Imaging Sciences URMC 2010
Publication Date: 2010-08-27


Patient is a 48-year-old male presenting with joint pain and instability after sustaining an injury 4 days ago.


Coronal (Fig. 1) and sagittal (Fig. 2) fat-saturated, long TR images of the knee show high-signal within the anterior cruciate ligament with irregular contour, poor visualization and interruption of the fibers at the femoral attachment. A small joint effusion and soft tissue edema about the knee are also noted.

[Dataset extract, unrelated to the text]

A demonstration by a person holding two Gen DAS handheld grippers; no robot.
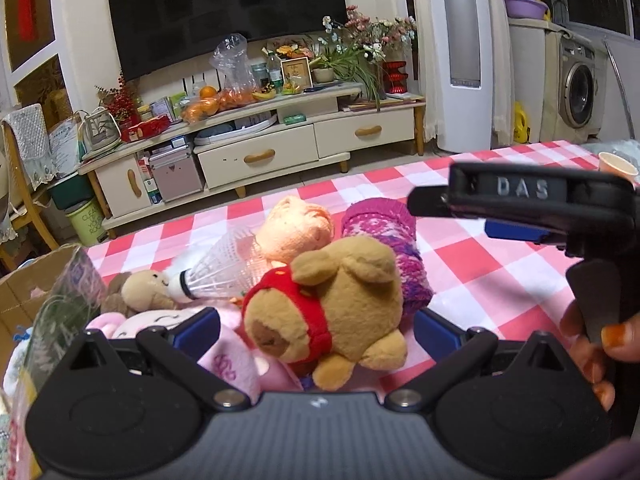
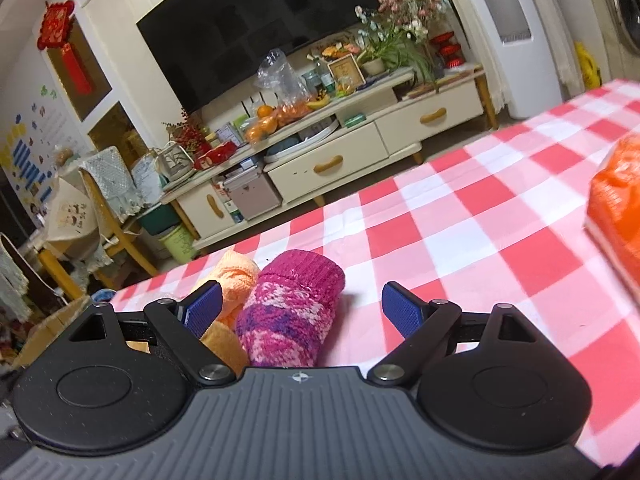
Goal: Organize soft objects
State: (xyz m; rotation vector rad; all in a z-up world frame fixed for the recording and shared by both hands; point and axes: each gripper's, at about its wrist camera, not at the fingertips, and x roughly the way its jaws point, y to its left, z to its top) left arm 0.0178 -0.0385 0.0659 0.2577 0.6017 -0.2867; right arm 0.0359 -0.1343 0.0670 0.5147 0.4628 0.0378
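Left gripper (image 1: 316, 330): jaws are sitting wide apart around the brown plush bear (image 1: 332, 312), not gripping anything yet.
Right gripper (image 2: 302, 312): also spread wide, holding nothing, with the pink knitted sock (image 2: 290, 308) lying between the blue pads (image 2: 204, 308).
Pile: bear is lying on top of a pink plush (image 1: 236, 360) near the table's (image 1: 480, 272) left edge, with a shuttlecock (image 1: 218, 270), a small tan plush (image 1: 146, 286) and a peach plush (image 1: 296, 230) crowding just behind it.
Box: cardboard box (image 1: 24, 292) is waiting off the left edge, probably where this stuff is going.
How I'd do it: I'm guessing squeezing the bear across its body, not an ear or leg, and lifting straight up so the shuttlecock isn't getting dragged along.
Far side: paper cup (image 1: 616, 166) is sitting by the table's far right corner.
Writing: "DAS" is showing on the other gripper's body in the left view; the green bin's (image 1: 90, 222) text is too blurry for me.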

The normal anterior cruciate ligament (ACL) should have a taut, straight anterior margin with low signal intensity of the fibers on all pulse sequences. The proximal attachment is at the lateral femoral condyle posteromedial fossa. The ligament courses inferomedially and attaches anterolateral to the anterior tibial spine. On midsagittal images, the ACL should be parallel or near parallel to Blumensaat's line, approximately 55 degrees from the tibial plateau.

Direct imaging signs of acute ACL tear include poor or nonvisualization of the ACL, amorphous edematous mass with focal high T2 signal, irregular contour with wavy redundant fibers, and interruption of the fibers. The MR diagnosis of ACL tears are usually made by direct signs. Indirect signs may be useful when edema obscures the ACL and includes the MRI "drawer" sign where there is anterior subluxation of the tibia relative to the femur by 7 mm or greater on the lateral sagittal images. Bone injuries may also be indirect evidence of ACL tear such as bone contusions at the lateral femoral condyle and the posterior aspect of the lateral tibial plateau. Concavity of the lateral femoral sulcus greater than 1.5 mm, the "lateral femoral notch sign" on radiograph made also be seen on MRI.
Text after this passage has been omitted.